やわらかい表面にナイフで傷をつけると、指に従ってするすると皮がむけます。ひろがる香りとともに汁が滴るから、お皿で受け止めなければなりません。荒くカットして口に入れると、めったに味わうことのない旬の味が、口いっぱいに広がって、その瞬間、ああ今日は7月7日だ と、思いました。
夕方、友人が「もらいもののおすそ分けだよ」と言って、桃をもってきてくれたのです。夏風邪をひいて少し体が弱っている私は、自分を勇気づけるような幸運を、ありがたくいただきました。そして、その味と香りが、26年前の夏を、記憶の底からよみがえらせたのです。あの夏も、私は桃を味わっていたのでした。
1993年の夏、私は最初の出産をしました。7月7日の夕方5時すぎに、ひとつの命が、疲労と睡眠不足で意識朦朧とした私から脱出し、この世に飛び出してきたのでした。

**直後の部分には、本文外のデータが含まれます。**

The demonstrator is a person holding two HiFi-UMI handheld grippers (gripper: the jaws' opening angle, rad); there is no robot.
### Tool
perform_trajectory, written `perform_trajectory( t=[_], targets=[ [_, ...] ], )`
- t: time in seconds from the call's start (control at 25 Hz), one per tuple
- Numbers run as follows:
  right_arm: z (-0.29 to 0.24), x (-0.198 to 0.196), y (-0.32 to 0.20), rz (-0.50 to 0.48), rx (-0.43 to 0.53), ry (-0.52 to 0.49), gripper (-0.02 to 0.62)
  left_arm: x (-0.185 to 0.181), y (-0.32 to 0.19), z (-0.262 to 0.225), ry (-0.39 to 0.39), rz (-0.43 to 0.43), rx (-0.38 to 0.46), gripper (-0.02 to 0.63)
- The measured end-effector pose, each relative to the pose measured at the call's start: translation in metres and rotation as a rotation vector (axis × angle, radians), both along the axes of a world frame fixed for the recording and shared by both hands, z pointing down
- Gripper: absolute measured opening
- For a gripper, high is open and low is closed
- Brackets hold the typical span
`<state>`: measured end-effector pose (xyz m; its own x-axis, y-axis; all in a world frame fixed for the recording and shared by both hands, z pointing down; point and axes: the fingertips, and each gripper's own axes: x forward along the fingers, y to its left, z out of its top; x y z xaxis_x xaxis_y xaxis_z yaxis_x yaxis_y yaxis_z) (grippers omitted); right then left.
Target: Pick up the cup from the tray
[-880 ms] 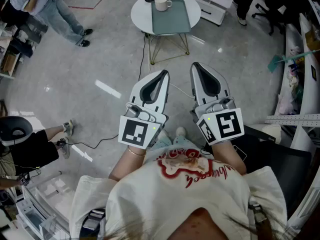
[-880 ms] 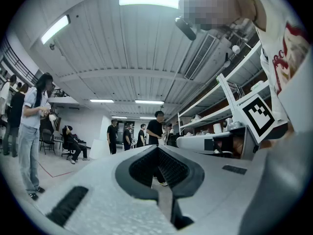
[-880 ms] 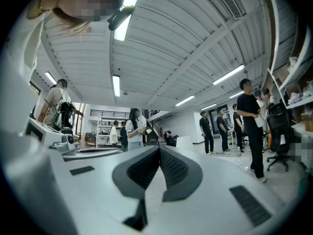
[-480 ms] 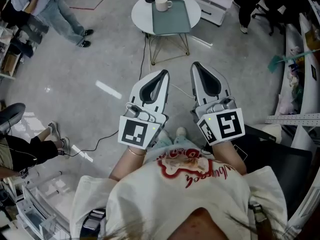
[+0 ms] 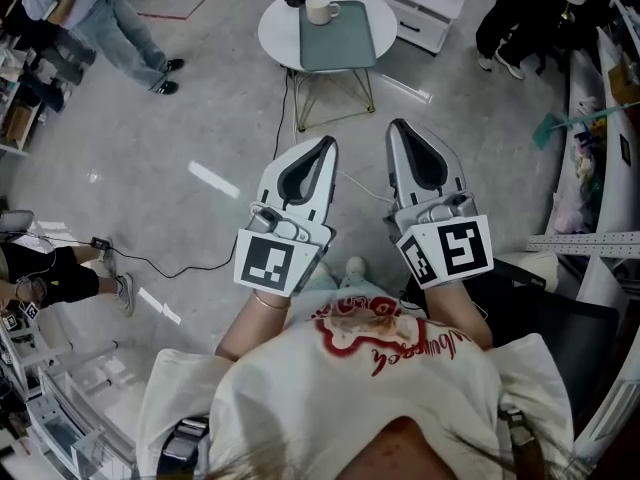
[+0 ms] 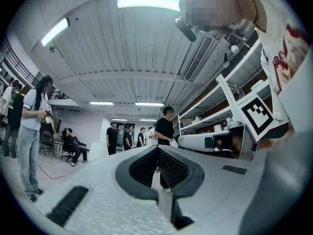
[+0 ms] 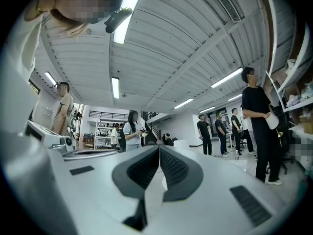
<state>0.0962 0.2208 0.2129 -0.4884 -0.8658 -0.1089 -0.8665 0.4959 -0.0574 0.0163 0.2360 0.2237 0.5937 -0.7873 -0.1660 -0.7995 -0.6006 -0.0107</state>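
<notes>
Both grippers are held side by side in front of the person's white shirt (image 5: 330, 388), pointing forward, well short of the desk.

- Left gripper (image 5: 327, 145): jaws together, dark pads meeting at the tips, nothing between them. The left gripper view confirms this (image 6: 157, 149).
- Right gripper (image 5: 397, 126): jaws together, nothing between them. The right gripper view confirms this (image 7: 159, 149).

Beyond the jaw tips lies bare grey floor (image 5: 190, 138), crossed by a thin black cable (image 5: 287, 108).

Farther ahead stands a round white desk (image 5: 272, 36) on thin metal legs. It carries a grey-green tray (image 5: 338, 38). The white cup (image 5: 319, 9) stands upright at the tray's far left corner, handle to the right; whether it rests on the tray or just beside it cannot be told.
</notes>
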Motion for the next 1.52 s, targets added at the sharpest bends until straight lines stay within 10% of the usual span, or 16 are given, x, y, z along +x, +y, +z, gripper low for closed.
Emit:
perform_trajectory(
  t=[0.44, 1.08, 1.52],
  targets=[
    [0.007, 0.0, -0.049, -0.042, 0.014, 0.019, 0.026, 0.0, -0.051, 0.014, 0.018, -0.039, -0.003, 0.012],
    [-0.005, -0.059, -0.289, 0.019, 0.039, 0.008, 0.026, -0.049, -0.296, -0.004, 0.009, 0.031, 0.043, 0.012],
    [0.021, -0.055, -0.373, 0.047, -0.026, 0.039, 0.028, -0.048, -0.368, 0.001, 0.031, 0.016, 0.011, 0.012]
  ],
)
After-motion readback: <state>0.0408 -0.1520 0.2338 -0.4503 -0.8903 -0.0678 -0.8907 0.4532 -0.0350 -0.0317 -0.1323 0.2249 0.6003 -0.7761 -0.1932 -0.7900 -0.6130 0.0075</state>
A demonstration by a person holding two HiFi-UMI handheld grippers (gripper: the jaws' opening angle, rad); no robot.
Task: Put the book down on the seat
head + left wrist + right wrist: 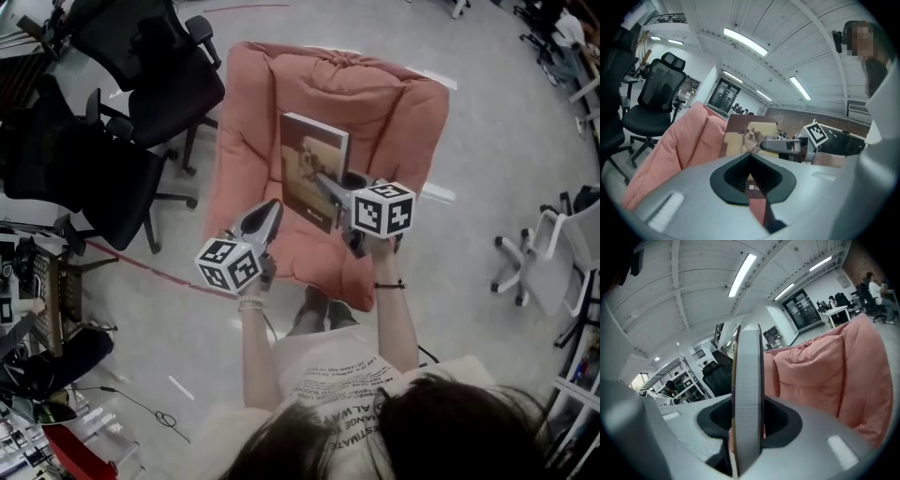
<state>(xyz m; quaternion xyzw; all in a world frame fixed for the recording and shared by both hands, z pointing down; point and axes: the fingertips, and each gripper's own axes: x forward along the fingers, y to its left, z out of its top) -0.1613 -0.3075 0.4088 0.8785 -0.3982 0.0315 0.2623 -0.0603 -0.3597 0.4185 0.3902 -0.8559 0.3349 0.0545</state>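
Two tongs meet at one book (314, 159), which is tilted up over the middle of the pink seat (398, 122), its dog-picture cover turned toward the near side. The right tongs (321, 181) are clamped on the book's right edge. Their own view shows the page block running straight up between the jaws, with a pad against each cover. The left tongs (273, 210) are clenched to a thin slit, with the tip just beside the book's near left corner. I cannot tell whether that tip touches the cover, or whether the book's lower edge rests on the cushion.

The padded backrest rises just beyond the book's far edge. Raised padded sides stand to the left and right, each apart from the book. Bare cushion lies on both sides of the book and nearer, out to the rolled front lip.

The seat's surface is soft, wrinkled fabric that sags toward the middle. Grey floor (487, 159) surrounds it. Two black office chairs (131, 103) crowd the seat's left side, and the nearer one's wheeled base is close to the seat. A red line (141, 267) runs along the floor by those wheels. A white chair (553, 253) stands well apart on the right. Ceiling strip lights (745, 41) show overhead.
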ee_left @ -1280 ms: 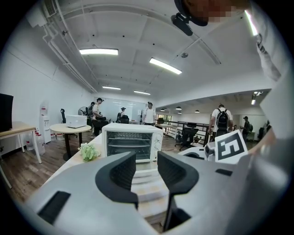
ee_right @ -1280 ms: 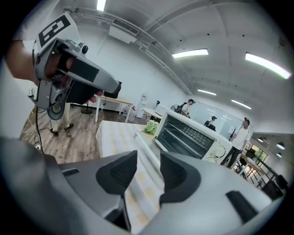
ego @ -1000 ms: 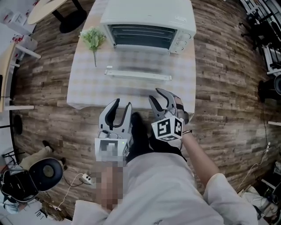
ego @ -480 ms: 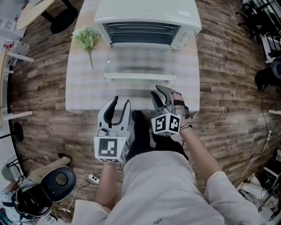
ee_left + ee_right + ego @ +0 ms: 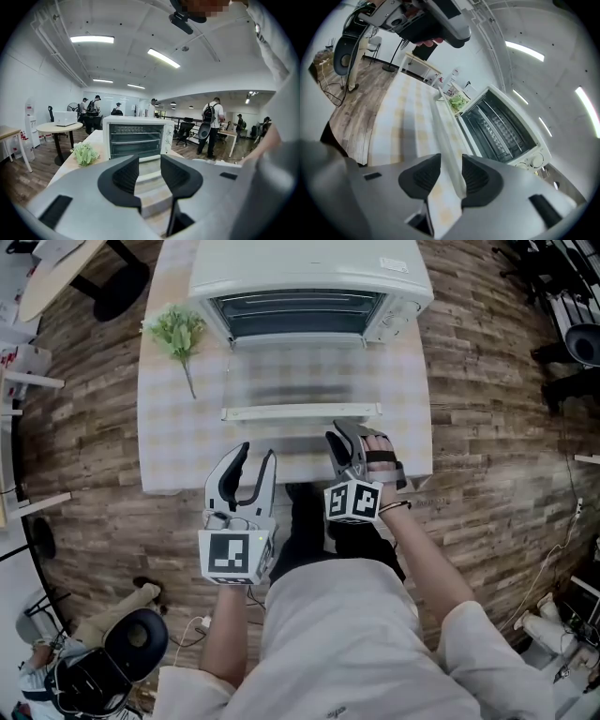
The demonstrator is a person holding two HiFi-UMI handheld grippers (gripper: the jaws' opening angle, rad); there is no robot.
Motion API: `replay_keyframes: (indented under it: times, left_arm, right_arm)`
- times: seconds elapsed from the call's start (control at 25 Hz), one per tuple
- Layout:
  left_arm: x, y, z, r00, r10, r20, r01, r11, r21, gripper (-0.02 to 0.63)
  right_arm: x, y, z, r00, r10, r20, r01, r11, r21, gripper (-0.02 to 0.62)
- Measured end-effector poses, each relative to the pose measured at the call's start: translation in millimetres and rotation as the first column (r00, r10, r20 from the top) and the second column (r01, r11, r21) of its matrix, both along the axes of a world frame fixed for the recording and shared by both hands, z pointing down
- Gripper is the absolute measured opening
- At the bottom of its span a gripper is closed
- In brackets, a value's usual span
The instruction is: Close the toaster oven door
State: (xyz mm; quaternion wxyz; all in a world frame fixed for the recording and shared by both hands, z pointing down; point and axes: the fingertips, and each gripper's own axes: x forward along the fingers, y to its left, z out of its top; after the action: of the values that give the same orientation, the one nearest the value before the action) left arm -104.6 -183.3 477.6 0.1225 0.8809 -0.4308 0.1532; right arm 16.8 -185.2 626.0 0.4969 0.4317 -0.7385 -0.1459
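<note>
A white toaster oven stands at the far side of the table, and its glass door lies folded down flat toward me. The door's white handle bar runs across its near edge. My left gripper hovers open over the table's near edge, short of the handle's left part. Just below the handle's right end is my right gripper, open, its jaws having just closed slightly with nothing pressed between them. In the right gripper view the handle runs on beyond the right gripper. The left gripper faces the oven.
A green plant sprig lies on the checked tablecloth left of the oven. Wooden floor surrounds the table. An office chair sits at the lower left. Several people stand far behind the oven.
Both grippers have moved forward from in front of the table to over its near edge, closer to the door handle. The right one has sunk and rolled.
</note>
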Motion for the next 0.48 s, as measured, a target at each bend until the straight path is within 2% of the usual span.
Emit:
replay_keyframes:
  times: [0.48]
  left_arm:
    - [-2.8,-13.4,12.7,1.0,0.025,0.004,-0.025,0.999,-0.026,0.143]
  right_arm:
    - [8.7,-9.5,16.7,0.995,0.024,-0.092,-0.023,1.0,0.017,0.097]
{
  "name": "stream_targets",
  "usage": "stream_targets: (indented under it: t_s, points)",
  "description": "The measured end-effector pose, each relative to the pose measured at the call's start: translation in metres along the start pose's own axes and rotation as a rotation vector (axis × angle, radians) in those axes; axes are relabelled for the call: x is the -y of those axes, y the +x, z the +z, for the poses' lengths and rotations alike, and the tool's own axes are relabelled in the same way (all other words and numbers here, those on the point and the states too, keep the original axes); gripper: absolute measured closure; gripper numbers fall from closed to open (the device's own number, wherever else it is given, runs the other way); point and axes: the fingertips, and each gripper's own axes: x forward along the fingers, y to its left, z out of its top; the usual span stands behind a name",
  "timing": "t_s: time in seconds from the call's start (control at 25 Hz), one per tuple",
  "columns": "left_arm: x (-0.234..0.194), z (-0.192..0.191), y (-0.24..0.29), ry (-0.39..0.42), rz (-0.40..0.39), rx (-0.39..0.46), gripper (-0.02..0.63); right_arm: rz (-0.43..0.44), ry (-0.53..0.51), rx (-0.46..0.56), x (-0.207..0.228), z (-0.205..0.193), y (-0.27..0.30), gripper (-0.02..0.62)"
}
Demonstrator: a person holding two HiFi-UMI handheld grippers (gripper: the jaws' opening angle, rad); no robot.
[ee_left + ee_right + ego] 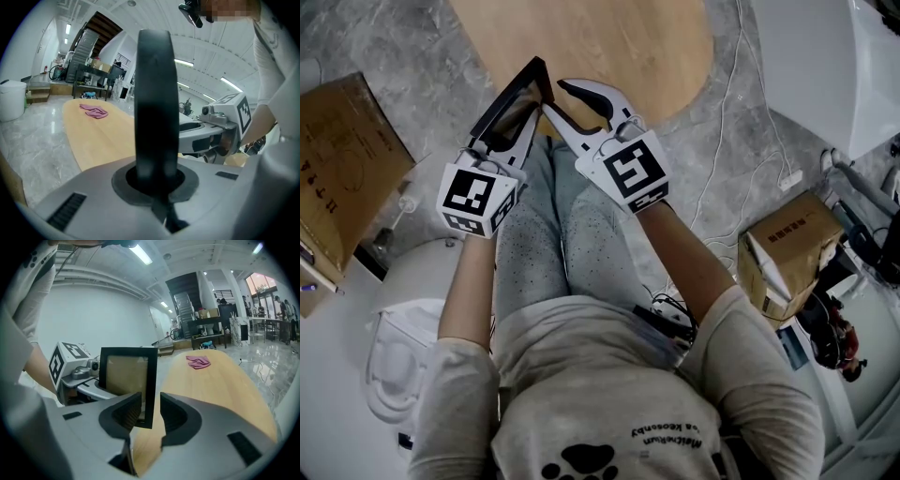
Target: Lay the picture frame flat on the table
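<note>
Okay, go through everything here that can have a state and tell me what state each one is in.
picture frame: held upright, not yet lying flat on the table.
left gripper: shut on the picture frame's edge.
right gripper: open, the frame's edge between its jaws, pads not pressing.
pink cloth: crumpled, lying on the table.

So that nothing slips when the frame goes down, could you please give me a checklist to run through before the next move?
1. Left hand-held gripper clamped on picture frame: ok.
2. Right hand-held gripper gripping it: not ok; jaws open, frame edge between them untouched.
3. Frame lying flat: not ok; it stands upright.
4. Landing spot on table bare: ok; pink cloth lies at the far end.
5. Frame touching table: cannot tell.
</note>
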Motion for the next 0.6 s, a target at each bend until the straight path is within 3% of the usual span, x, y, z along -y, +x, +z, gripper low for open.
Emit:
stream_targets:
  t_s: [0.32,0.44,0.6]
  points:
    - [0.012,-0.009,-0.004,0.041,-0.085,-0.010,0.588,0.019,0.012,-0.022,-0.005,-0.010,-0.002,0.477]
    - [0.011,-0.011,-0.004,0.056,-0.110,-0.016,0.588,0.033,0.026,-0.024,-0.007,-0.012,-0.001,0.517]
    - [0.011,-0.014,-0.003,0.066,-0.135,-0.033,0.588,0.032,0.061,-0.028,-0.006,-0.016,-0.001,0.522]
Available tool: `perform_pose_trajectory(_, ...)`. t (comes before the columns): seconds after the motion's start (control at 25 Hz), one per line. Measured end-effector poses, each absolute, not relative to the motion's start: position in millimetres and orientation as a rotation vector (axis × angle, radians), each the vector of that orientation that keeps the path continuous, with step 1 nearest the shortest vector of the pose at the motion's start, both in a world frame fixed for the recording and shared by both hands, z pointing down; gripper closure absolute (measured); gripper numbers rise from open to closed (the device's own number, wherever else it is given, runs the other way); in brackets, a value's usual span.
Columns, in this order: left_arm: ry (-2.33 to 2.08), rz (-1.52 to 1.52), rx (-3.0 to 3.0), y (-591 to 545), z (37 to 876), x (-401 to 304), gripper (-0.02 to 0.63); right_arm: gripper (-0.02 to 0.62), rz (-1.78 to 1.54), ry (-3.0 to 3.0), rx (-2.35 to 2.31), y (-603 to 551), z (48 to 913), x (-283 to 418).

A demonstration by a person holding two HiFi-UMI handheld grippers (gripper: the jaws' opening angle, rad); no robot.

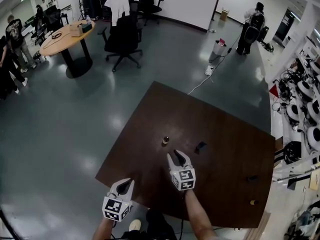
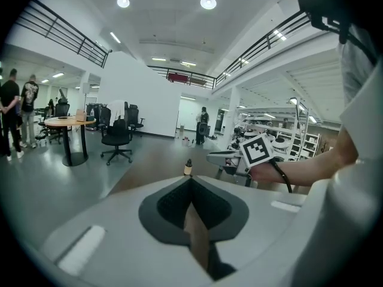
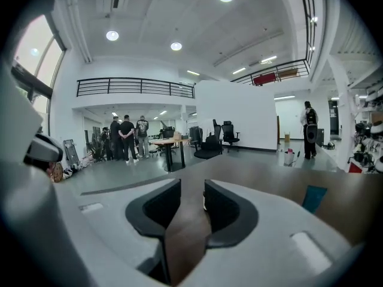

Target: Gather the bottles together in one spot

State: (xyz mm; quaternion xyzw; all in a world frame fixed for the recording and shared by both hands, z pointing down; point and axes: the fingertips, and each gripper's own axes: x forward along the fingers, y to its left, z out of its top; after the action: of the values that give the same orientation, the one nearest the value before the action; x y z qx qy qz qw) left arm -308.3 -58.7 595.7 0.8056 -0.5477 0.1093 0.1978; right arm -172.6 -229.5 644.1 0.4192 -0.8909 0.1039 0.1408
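Dark brown surface (image 1: 150,119) on a grey floor, seen from above. Small bottle (image 1: 165,141), tan body with a dark cap, stands upright near the middle of the surface, just ahead of the right tool (image 1: 178,155) and a bit to its left, not touching it. Right tool jaws apart with a clear gap in the right gripper view (image 3: 191,187); only bare surface shows between them, nothing gripped. Left tool (image 1: 127,183) sits at the near edge of the surface, well back from the bottle. Its jaws are together and empty in the left gripper view (image 2: 190,181), with the bottle (image 2: 188,167) straight ahead beyond the tips. Dark teal flat item (image 1: 200,147) lies right of the bottle, apart from it. Another small tan thing (image 1: 252,202) sits near the surface's right edge, too small to tell if it's a bottle. Black office chair (image 1: 122,39) on the floor far behind
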Motion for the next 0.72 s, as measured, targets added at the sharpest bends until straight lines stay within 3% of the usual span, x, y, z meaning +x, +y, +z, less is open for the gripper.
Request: perform_pose_trajectory(0.72,-1.546,0.308,2.202,-72.8,607.8,-310.1,0.606,0.416,0.301,-2.402,1.18,-292.3,730.6,-201.1)
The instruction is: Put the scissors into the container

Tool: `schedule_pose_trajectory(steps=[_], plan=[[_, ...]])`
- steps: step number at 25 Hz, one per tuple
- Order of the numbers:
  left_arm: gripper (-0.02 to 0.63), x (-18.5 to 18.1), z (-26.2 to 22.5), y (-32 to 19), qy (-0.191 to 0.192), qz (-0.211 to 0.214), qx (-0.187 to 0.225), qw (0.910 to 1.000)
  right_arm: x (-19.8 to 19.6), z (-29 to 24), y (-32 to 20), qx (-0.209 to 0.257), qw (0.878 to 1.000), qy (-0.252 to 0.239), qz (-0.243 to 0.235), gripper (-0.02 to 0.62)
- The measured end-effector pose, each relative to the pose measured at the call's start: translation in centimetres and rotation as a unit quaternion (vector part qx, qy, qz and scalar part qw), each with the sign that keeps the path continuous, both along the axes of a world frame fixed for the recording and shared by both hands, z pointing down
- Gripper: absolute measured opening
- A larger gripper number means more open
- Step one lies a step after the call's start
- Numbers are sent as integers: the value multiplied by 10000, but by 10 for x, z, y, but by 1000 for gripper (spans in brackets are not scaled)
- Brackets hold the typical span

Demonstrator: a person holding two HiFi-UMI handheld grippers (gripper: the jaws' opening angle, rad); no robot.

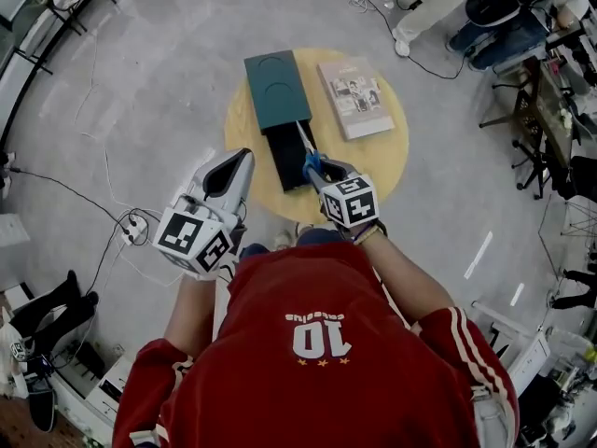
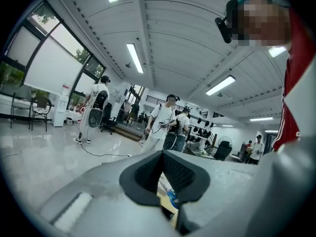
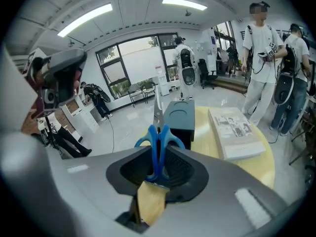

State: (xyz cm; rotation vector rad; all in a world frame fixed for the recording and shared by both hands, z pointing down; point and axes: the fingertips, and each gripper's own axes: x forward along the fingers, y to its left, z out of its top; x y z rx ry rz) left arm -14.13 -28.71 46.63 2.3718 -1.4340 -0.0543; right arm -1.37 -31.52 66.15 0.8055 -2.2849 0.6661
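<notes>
My right gripper (image 1: 314, 169) (image 3: 157, 168) is shut on blue-handled scissors (image 1: 311, 161) (image 3: 157, 138). Their handles sit between the pads and the steel blades point forward. In the head view the blades reach over the open black part of the container (image 1: 287, 157). Its dark green part (image 1: 276, 87) (image 3: 178, 116) lies behind on the round yellow table (image 1: 387, 157). My left gripper (image 1: 241, 160) (image 2: 165, 181) hovers at the table's left edge. A narrow gap shows between its pads with nothing in it, and a bit of blue handle shows through the gap.
A book (image 1: 354, 96) (image 3: 234, 132) lies on the table to the right of the container. Cables and a power strip (image 1: 131, 230) run over the grey floor on the left. People (image 1: 485, 17) and chairs are at the upper right.
</notes>
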Motion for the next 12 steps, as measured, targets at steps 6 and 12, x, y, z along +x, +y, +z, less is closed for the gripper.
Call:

だから7月7日は、息子の誕生日ですが、私には 自分が初めて母になった日です。「出産を乗り越えた」という安堵感の後ろから「赤ちゃんは? 私が守らないと」という気負いと緊張感が すぐにおしよせてきました。そのちいさな命をキープするのは自分しかいないような気がしたのです。
そんな私の病室に、友人たちが届けてくれたのが桃でした。旬の桃をいただくことは、めったにない贅沢ですが、出産を乗り越え、授乳を始めた私にとって「おいしいものを食べる」ことが、こんなに罪悪感なく受け入れられる瞬間は過去にありませんでした。「おいしい」と「許されている」が一緒になって、私を満たしました。
ひとつの命を産みだして、その命を守るために、夜も昼も授乳をする、そのためにおいしいものをたくさん食べて母乳を出す。「母になる」ということは、つまり「哺乳類」に戻ることでした。赤ちゃんはただ、飲んで、出して、眠る、それだけの存在でした。
浅い眠りから醒めると、赤ちゃんが生きている、生きてくれればそれだけでほっとする、なにもいらない、それだけでいい。それ以上もそれ以下もない、それが哺乳類の私の 実感でした。
だから、男の子だとか、見た目がどうだとか、私には どうでも良いことでした。周りの人たちが、いろいろ言うことが不思議に思えるくらいでした。
ことに私の両親が「男の子だから、男の子だから」と、あまりにも「男の子」が生れたことを喜ぶ姿を見ると、単純に「親孝行できて良かったな」と思う半面、複雑な気持ちにもなりました。
あれ、お父さんとお母さんが、本当に欲しかったのは、私じゃなくって、この子だったのかな?
28年前、私が生れたことが、何かのまちがいで、本当はこの子を待っていたのかな?
男の子を産んだことを誉められていながら、考えすぎて自分の存在を貶めたりして、こんな卑屈な産婦は、珍しいのでしょうか。
でも、本当はどうなのでしょう?世の中の妊産婦はすべて女性なのに(あたりまえ)命懸けの大仕事を終えた瞬間に「男の子」をほめられるというのは・・・。「次は男の子を頼むよ」疲れ切った体に、そんな言葉をかけられる人さえいるというのは・・・。
雅子さまが男の子を産まなかったとか、紀子さまが産んだとか、最近、改元を機に、また「継承の問題」がネット上の話題になっています。
男子がOKで女子はNGだなんて 誰も言わない世の中になれば、どんなにいいでしょう。どんなにたくさんの人の心が晴れるでしょう。
分娩室で始まる、男の子だとか女の子だとかを、もうあんまり言わない世の中になれば、
赤ちゃんが今日も生きている、それだけでいい、何もいらないと、すべての産婦が 心の底から思うでしょう。
ただ しあわせをかみしめて「おいしいものを食べて、母乳を出そう」と。
あの日私が 桃の季節にしか味わえない 天のめぐみを味わったように。
今日は、7月7日 息子の誕生日です。
今年も、これといって贈るものはないけれど
「生まれてくれて ありがとう ただ 生きててくれれば なにもいらない」と 哺乳類の 母に戻る日 なのです。